## EXERCISE PROMPT
Exactly reproduce each line of the listing that follows.

## DATA EXCERPT
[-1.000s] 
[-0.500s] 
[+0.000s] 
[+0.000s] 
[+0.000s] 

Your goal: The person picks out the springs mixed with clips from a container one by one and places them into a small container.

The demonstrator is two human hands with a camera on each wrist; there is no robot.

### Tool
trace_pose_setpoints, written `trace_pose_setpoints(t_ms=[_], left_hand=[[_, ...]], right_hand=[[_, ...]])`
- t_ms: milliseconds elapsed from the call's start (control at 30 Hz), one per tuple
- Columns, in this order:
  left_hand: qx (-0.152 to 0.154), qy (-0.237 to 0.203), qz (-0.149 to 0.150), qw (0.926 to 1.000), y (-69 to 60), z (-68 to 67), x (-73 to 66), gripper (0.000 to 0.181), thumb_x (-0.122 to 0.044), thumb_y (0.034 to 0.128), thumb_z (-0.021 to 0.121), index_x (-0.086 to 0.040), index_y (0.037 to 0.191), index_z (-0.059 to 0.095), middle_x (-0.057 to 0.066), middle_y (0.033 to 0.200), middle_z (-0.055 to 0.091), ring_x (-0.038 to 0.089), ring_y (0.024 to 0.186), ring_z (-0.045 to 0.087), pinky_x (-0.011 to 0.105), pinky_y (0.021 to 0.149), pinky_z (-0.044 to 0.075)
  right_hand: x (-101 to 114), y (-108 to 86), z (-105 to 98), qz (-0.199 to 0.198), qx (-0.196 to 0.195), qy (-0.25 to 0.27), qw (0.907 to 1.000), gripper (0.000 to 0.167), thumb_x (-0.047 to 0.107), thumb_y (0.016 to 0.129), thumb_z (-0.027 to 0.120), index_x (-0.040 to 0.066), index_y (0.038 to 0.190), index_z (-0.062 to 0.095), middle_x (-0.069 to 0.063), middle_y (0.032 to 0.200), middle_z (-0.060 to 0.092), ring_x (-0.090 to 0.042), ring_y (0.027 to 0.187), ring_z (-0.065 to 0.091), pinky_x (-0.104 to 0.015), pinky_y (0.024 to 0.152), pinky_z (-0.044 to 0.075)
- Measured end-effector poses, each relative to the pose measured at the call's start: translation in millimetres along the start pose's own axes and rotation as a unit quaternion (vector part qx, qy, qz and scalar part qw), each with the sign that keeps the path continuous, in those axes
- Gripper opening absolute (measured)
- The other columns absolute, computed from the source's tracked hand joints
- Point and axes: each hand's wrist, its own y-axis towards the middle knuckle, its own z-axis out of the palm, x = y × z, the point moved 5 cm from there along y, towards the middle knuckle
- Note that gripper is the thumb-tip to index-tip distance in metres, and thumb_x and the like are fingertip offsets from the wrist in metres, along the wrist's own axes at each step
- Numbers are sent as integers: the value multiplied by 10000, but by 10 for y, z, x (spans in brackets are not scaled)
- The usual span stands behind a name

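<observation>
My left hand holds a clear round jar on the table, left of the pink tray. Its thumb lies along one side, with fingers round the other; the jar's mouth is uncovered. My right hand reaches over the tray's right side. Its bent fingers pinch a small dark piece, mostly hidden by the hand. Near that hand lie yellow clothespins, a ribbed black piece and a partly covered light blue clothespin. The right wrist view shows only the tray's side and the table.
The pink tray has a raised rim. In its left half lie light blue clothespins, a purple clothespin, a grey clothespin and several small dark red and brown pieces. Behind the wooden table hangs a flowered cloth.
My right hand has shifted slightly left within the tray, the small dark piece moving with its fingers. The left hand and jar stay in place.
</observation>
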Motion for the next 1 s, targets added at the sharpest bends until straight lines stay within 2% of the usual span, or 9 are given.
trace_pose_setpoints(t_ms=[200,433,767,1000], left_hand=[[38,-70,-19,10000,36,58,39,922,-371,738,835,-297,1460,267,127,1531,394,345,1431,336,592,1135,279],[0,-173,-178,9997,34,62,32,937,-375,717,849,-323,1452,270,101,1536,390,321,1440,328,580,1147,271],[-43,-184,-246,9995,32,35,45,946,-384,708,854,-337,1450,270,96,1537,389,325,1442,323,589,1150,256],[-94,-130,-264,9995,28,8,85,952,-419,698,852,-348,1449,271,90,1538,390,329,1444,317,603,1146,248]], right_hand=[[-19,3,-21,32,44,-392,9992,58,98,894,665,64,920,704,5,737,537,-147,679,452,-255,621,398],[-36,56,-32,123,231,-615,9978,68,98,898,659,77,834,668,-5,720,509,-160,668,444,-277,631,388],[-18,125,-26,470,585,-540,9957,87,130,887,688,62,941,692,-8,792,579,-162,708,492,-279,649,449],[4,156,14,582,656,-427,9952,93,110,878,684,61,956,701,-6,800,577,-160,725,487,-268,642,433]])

## ANSWER BOX
[-1.000s] 
[-0.500s] 
[+0.000s] 
[+0.000s] 
[+0.000s] 

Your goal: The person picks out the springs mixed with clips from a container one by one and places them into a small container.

The demonstrator is two human hands with a camera on each wrist; there is no robot.

### Tool
trace_pose_setpoints, written `trace_pose_setpoints(t_ms=[_], left_hand=[[_, ...]], right_hand=[[_, ...]])`
- t_ms: milliseconds elapsed from the call's start (control at 30 Hz), one per tuple
- Columns, in this order:
  left_hand: qx (-0.152 to 0.154), qy (-0.237 to 0.203), qz (-0.149 to 0.150), qw (0.926 to 1.000), y (-69 to 60), z (-68 to 67), x (-73 to 66), gripper (0.000 to 0.181), thumb_x (-0.122 to 0.044), thumb_y (0.034 to 0.128), thumb_z (-0.021 to 0.121), index_x (-0.086 to 0.040), index_y (0.037 to 0.191), index_z (-0.059 to 0.095), middle_x (-0.057 to 0.066), middle_y (0.033 to 0.200), middle_z (-0.055 to 0.091), ring_x (-0.038 to 0.089), ring_y (0.024 to 0.186), ring_z (-0.045 to 0.087), pinky_x (-0.011 to 0.105), pinky_y (0.021 to 0.149), pinky_z (-0.044 to 0.075)
  right_hand: x (-101 to 114), y (-108 to 86), z (-105 to 98), qz (-0.199 to 0.198), qx (-0.196 to 0.195), qy (-0.25 to 0.27), qw (0.907 to 1.000), gripper (0.000 to 0.167), thumb_x (-0.047 to 0.107), thumb_y (0.016 to 0.129), thumb_z (-0.027 to 0.120), index_x (-0.040 to 0.066), index_y (0.038 to 0.190), index_z (-0.062 to 0.095), middle_x (-0.069 to 0.063), middle_y (0.032 to 0.200), middle_z (-0.060 to 0.092), ring_x (-0.090 to 0.042), ring_y (0.027 to 0.187), ring_z (-0.065 to 0.091), pinky_x (-0.104 to 0.015), pinky_y (0.024 to 0.152), pinky_z (-0.044 to 0.075)
- Measured end-effector poses, each relative to the pose measured at the call's start: translation in millimetres along the start pose's own axes and rotation as a unit quaternion (vector part qx, qy, qz and scalar part qw), each with the sign that keeps the path continuous, in those axes
- Gripper opening absolute (measured)
- The other columns absolute, computed from the source's tracked hand joints
- Point and axes: each hand's wrist, its own y-axis towards the middle knuckle, its own z-axis out of the palm, x = y × z, the point moved 5 cm from there along y, towards the middle knuckle
- Note that gripper is the thumb-tip to index-tip distance in metres, and thumb_x and the like are fingertip offsets from the wrist in metres, along the wrist's own axes at each step
- Numbers are sent as integers: the value multiplied by 10000, but by 10 for y, z, x (spans in brackets are not scaled)
- The usual span stands behind a name

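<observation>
My left hand holds a clear round jar on the table, left of the pink tray. Its thumb lies along one side, with fingers round the other; the jar's mouth is uncovered. My right hand reaches over the tray's right side. Its bent fingers pinch a small dark piece, mostly hidden by the hand. Near that hand lie yellow clothespins, a ribbed black piece and a partly covered light blue clothespin. The right wrist view shows only the tray's side and the table.
The pink tray has a raised rim. In its left half lie light blue clothespins, a purple clothespin, a grey clothespin and several small dark red and brown pieces. Behind the wooden table hangs a flowered cloth.
My right hand has shifted slightly left within the tray, the small dark piece moving with its fingers. The left hand and jar stay in place.
</observation>
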Motion for the next 1 s, targets added at the sharpest bends until straight lines stay within 2% of the usual span, or 9 are given.
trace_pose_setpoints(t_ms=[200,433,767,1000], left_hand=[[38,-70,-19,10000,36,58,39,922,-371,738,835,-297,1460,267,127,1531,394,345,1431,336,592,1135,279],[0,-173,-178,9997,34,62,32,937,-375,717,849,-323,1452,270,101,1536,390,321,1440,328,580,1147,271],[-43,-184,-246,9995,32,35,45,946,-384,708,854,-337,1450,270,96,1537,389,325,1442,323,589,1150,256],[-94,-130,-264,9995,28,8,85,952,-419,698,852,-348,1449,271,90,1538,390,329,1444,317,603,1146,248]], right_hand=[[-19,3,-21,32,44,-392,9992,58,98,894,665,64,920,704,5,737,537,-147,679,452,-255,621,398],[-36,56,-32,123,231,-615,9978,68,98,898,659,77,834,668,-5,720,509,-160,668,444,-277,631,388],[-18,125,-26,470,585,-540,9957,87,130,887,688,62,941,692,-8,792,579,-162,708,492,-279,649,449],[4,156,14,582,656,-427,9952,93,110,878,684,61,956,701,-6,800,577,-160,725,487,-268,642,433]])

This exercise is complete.